●二十四歳の選択

「(ベトナム配属など)危険な任務につくのが怖かった」

 チャールズ・ジェンキンスさんは、そう思って38度線を越え、北へ渡った。40年前・・・ということは当時24歳。くしくも香田証生くんと同じ年齢だ。
 1964年、J.F.ケネディが暗殺された翌年。日本では新幹線が走り始め、東京五輪が開催された年。新潟で前の地震が起きた年。

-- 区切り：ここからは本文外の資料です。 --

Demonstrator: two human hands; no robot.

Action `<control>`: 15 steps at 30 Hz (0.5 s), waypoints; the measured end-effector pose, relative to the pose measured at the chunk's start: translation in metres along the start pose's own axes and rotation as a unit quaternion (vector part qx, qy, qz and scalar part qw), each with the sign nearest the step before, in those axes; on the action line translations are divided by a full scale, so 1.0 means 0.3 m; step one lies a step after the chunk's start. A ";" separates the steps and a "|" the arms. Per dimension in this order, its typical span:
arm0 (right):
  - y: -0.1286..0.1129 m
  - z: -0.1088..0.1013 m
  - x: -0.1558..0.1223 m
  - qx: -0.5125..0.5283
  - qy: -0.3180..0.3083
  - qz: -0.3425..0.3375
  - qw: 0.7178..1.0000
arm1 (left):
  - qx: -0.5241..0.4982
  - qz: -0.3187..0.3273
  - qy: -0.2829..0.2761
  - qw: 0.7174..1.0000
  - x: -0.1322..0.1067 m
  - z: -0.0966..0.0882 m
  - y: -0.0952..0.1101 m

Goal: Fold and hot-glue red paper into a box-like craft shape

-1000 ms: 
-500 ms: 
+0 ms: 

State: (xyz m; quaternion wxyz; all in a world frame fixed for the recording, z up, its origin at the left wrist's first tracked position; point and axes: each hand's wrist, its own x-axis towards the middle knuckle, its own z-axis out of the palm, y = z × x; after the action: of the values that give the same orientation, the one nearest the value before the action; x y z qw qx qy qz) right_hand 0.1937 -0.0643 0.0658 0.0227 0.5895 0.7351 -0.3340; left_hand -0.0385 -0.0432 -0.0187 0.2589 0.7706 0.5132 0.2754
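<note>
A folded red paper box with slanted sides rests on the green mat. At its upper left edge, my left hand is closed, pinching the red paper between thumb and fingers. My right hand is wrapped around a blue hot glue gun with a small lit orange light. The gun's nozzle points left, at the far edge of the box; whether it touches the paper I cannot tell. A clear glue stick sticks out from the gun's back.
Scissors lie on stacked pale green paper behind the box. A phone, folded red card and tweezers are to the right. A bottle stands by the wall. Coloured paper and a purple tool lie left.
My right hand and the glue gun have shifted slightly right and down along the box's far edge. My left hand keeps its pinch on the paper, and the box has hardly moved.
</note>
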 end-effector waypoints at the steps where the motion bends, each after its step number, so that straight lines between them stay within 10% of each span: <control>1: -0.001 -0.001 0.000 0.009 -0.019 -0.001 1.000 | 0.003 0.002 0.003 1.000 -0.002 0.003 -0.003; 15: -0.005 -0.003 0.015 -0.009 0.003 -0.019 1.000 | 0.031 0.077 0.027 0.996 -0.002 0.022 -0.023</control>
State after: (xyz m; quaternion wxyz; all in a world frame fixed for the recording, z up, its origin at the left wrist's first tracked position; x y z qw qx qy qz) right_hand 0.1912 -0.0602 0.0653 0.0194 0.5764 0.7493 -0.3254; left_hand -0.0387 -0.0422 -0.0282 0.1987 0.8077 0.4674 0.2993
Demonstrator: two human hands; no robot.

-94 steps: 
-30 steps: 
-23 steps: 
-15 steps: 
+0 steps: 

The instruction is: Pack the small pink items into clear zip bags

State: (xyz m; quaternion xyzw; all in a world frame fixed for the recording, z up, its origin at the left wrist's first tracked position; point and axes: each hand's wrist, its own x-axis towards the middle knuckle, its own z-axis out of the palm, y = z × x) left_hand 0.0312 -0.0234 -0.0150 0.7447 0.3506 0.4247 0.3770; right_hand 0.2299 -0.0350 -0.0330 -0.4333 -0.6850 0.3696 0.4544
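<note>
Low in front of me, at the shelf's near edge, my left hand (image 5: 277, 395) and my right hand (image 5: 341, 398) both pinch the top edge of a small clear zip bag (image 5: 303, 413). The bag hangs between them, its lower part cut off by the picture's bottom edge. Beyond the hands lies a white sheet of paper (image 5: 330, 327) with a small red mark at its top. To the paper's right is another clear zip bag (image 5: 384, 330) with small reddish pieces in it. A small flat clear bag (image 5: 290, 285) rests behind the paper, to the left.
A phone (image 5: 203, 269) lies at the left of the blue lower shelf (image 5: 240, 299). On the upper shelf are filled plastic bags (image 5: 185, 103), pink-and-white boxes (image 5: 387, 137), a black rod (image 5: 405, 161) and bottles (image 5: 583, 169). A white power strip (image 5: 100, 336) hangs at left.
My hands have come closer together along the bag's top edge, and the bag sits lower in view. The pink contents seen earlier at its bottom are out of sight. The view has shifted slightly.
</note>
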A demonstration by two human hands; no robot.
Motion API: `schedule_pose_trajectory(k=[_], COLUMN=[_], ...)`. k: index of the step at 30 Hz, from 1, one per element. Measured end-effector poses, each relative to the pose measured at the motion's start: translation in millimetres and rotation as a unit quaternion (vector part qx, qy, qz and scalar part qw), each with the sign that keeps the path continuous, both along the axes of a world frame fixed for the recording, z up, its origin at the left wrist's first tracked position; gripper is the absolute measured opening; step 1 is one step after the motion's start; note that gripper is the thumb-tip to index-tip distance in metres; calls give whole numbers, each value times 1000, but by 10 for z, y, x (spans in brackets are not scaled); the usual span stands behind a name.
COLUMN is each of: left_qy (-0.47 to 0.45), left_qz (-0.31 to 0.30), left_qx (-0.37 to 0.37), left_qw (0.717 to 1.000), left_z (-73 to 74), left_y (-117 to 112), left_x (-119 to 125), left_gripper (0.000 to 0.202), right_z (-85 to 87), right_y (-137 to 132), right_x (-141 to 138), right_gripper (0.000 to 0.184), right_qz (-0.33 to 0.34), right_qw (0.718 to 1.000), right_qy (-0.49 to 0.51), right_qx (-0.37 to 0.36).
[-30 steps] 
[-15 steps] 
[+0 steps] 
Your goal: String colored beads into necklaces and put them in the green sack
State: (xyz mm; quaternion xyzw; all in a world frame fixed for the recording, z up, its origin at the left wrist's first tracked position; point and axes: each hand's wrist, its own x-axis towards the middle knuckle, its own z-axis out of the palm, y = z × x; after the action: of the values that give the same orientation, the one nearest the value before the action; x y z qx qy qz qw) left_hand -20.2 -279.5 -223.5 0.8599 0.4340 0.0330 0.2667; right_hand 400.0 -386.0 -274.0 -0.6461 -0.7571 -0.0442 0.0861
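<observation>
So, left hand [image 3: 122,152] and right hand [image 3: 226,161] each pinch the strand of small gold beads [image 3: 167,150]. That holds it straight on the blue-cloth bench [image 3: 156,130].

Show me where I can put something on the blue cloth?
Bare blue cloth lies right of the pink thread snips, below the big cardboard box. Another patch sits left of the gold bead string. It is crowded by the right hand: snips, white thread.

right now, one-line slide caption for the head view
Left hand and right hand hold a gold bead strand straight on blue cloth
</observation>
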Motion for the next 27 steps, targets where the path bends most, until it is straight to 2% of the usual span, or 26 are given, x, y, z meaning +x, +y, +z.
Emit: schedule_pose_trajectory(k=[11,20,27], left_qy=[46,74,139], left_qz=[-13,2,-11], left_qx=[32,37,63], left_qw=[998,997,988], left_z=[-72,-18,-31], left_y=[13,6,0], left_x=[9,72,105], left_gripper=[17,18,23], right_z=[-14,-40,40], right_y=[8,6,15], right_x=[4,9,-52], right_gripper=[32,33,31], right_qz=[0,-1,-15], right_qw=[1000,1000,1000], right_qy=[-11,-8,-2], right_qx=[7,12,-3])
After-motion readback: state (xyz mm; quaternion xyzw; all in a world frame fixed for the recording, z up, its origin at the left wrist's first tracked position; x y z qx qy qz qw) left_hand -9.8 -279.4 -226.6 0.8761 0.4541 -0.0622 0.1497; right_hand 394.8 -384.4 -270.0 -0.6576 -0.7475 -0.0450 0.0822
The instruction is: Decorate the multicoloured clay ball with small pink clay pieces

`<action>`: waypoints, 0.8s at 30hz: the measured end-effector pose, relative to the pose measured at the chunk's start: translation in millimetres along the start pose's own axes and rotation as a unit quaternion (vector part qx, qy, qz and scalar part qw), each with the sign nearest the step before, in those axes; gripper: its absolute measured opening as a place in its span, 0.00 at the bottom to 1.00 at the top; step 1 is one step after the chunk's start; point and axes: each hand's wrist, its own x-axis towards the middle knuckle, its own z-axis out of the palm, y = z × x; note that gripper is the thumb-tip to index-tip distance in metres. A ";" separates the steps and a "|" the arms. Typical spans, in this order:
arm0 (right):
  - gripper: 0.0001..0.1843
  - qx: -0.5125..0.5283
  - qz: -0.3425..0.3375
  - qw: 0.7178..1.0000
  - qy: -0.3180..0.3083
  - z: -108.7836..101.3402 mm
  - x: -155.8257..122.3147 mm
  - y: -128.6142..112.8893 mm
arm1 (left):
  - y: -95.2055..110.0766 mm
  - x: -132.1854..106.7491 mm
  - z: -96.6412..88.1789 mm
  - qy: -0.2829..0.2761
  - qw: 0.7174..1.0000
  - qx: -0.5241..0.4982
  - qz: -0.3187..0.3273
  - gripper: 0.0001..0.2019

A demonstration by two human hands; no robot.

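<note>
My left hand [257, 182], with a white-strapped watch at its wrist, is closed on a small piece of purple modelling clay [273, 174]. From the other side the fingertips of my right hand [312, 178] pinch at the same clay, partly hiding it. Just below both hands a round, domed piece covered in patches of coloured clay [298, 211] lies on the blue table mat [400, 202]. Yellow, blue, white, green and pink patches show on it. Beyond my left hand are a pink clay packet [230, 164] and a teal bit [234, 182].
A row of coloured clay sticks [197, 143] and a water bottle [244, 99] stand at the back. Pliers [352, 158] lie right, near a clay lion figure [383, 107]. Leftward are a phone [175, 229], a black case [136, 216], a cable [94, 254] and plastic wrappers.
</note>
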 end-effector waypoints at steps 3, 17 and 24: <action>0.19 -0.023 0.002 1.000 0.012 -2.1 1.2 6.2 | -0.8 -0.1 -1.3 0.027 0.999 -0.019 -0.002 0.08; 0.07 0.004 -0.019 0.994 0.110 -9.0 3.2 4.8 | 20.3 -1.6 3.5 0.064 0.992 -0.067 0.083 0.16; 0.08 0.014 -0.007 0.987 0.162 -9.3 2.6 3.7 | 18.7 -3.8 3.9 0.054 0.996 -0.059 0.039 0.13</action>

 この年、8月にトンキン湾事件が起こり、米軍は一気にベトナム攻撃へと突っ走っていく。というか、ベトナム戦争突入の口実としてトンキン湾事件起こされたのだけれど(しかしアメリカのやり口ってのは毎度毎度ワンパターンだな)。
 ソ連(現ロシアのことです。念のため)ではフルシチョフが解任され、ブレジネフが台頭、中国は核実験に成功していた。

 さて、ではここで問題です。

「そういった国際情勢のモロモロをふまえて、ジェンキンス青年(当時)が取った『脱走』という選択は、果たして正しかったのでしょうか? それとも間違っていたのでしょうか?」



 わからんよね、そんなん。

北朝鮮を通ってロシア(ソ連)まで歩き、最終的にアメリカへ戻って出頭し、除隊するつもりだった」という説明は、いまの感覚からするとなんだか突飛に思えるかもしれないが、ベ平連がやっていた脱走兵援助のルート(日本・北海道>ソ連スウェーデン)などを考えるとあり得ない話ではない。
 ジェンキンスさんに直接関係はないが、'60年代には日本から北朝鮮への帰還運動だって盛んに行われていたんだし。

 モラルの問題にしたとしても、そのモラルの足場を「一市民」に置くか、「兵士」に置くかで全然違う。サバイバルの可能性をいうにしたって、それこそどっちに転ぶかはあとにならないとわからない。
 結果的にジェンキンス青年は40年後まで生き延び、なんとか自由主義陣営を標榜する国(日本のことです。念のため)にやって来ることができた。けれど、それも幾重もの偶然の果てなのであって、とてもこのような半生を二十四のときに予想することはできなかっただろうと思う。

 二十四というのは重たい年齢だ。
 そこには、過ぎてしまうと戻ることのできないポイントがあるような気がする。
 あくまで個人的な感想に過ぎないけれど。